**What this task involves**.
Images are to be excluded, and the rest of the data repeated exactly.
——
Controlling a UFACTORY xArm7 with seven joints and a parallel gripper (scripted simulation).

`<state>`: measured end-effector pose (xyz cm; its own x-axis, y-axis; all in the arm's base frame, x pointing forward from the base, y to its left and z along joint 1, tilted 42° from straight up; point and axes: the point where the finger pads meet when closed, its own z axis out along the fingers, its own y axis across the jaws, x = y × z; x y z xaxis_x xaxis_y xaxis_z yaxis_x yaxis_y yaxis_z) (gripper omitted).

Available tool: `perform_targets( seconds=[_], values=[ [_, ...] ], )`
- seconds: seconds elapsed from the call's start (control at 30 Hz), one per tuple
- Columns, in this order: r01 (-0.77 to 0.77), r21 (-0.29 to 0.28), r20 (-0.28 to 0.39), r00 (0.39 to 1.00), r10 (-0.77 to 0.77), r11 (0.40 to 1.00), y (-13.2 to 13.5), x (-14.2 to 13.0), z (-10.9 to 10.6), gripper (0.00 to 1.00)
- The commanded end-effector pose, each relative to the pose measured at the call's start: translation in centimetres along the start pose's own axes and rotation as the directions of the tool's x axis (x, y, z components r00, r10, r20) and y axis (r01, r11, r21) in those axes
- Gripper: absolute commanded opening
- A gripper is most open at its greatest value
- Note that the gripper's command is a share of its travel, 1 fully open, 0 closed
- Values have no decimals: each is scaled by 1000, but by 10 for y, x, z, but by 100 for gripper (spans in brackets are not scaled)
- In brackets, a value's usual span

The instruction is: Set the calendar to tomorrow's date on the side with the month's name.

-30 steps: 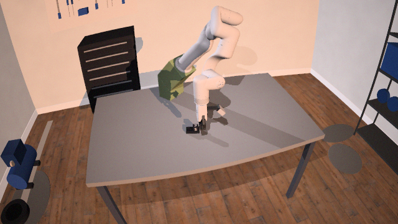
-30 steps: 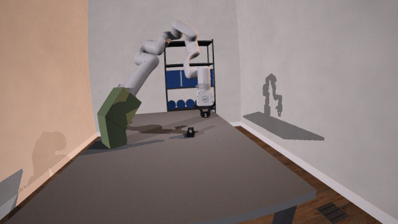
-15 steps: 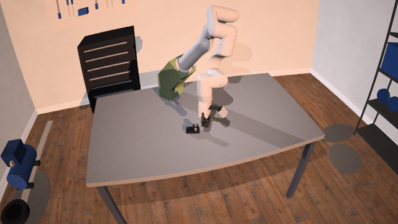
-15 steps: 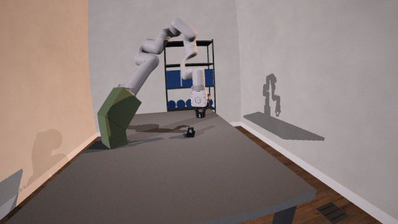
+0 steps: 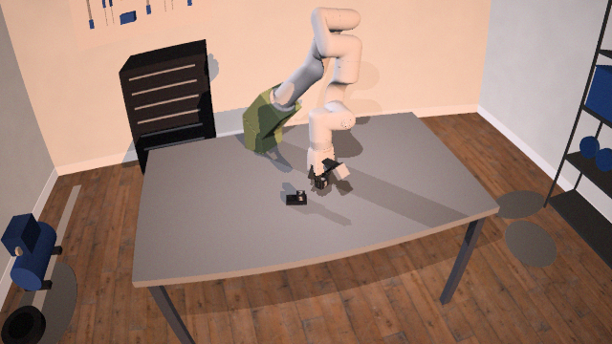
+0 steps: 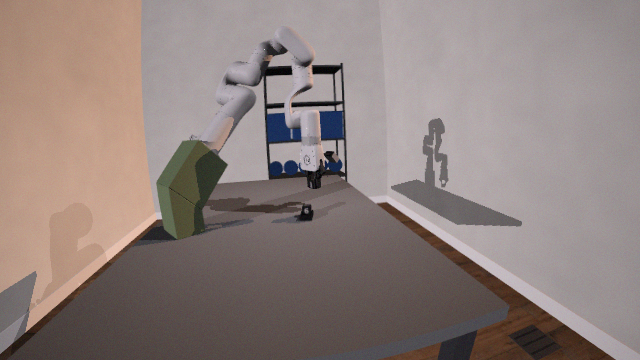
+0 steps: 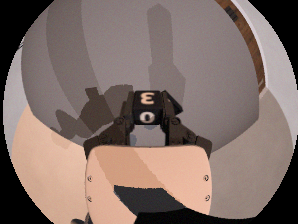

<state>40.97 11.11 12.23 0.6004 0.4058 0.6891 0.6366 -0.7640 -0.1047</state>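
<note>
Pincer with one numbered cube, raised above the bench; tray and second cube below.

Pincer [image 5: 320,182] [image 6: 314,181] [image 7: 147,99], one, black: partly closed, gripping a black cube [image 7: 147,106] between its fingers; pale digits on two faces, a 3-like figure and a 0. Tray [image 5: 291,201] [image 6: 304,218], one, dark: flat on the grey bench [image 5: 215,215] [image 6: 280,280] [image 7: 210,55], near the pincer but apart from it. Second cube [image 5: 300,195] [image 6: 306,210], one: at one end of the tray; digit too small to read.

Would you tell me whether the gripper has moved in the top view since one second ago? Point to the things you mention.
Yes: the gripper [image 5: 321,182] [image 6: 314,181] [image 7: 147,99] has moved rightward and slightly up in that picture, away from the calendar tray [image 5: 296,203] [image 6: 305,219].
</note>
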Motion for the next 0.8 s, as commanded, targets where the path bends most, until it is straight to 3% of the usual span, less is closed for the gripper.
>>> perform_targets(
  seconds=[0.0,0.23,0.77],
  values=[
    [-172,-9,21,985,172,985,-13,-4,-5,29],
    [-337,-20,24,941,337,941,-26,-10,-9,29],
    [-341,-20,25,940,341,940,-26,-10,-9,29]
  ],
)
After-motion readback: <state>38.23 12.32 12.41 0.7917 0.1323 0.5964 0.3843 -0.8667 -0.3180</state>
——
**Reply**.
Controlling a UFACTORY xArm7 with seven joints and a parallel gripper (scripted simulation).

`<state>`: measured end-effector pose (xyz cm; its own x-axis, y-axis; all in the arm's base frame, x pointing forward from the base, y to its left and z along joint 1, tilted 42° from straight up; point and axes: the point where the finger pads meet when closed, its own z axis out along the fingers, its own y axis across the jaws, x = y × z; x y z xaxis_x xaxis_y xaxis_z yaxis_x yaxis_y yaxis_z) (gripper omitted).

Available tool: `perform_targets( seconds=[_], values=[ [_, ...] ], )`
- seconds: seconds elapsed from the call's start (control at 30 Hz), one per tuple
- Columns, in this order: r01 (-0.77 to 0.77), r21 (-0.29 to 0.28), r20 (-0.28 to 0.39), r00 (0.39 to 1.00), r10 (-0.77 to 0.77), r11 (0.40 to 1.00), y (-13.2 to 13.5), x (-14.2 to 13.0), z (-10.9 to 10.6), gripper (0.00 to 1.00)
- The commanded end-effector pose, each relative to the pose measured at the call's start: translation in centimetres along the start pose's own axes and rotation as the directions of the tool's x axis (x, y, z components r00, r10, r20) and y axis (r01, r11, r21) in those axes
- Gripper: absolute commanded opening
- A gripper is most open at its greatest value
- Note that the gripper's command is a share of its travel, 1 fully open, 0 closed
- Values have no decimals: each is scaled by 1000, but by 10 for y, x, z, but by 100 for gripper (spans in brackets are not scaled)
- In brackets, a value's usual span

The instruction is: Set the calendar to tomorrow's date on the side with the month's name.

-30 steps: 
-30 steps: 
-15 steps: 
-15 steps: 
+0 steps: 
+0 steps: 
+0 steps: 

<state>40.97 11.11 12.23 0.6004 0.4058 0.6891 0.6366 -0.7640 -0.1047</state>
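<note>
Pincer with one numbered cube, raised above the bench; tray and second cube below.

Pincer [image 5: 320,182] [image 6: 314,181] [image 7: 147,99], one, black: partly closed, gripping a black cube [image 7: 147,106] between its fingers; pale digits on two faces, a 3-like figure and a 0. Tray [image 5: 291,201] [image 6: 304,218], one, dark: flat on the grey bench [image 5: 215,215] [image 6: 280,280] [image 7: 210,55], near the pincer but apart from it. Second cube [image 5: 300,195] [image 6: 306,210], one: at one end of the tray; digit too small to read.

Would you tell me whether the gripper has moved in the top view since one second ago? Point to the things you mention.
Yes: the gripper [image 5: 321,182] [image 6: 314,181] [image 7: 147,99] has moved rightward and slightly up in that picture, away from the calendar tray [image 5: 296,203] [image 6: 305,219].
</note>
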Motion for the next 0.8 s, as commanded, targets where the path bends most, until it is straight to 3% of the usual span, less is closed for the gripper.
>>> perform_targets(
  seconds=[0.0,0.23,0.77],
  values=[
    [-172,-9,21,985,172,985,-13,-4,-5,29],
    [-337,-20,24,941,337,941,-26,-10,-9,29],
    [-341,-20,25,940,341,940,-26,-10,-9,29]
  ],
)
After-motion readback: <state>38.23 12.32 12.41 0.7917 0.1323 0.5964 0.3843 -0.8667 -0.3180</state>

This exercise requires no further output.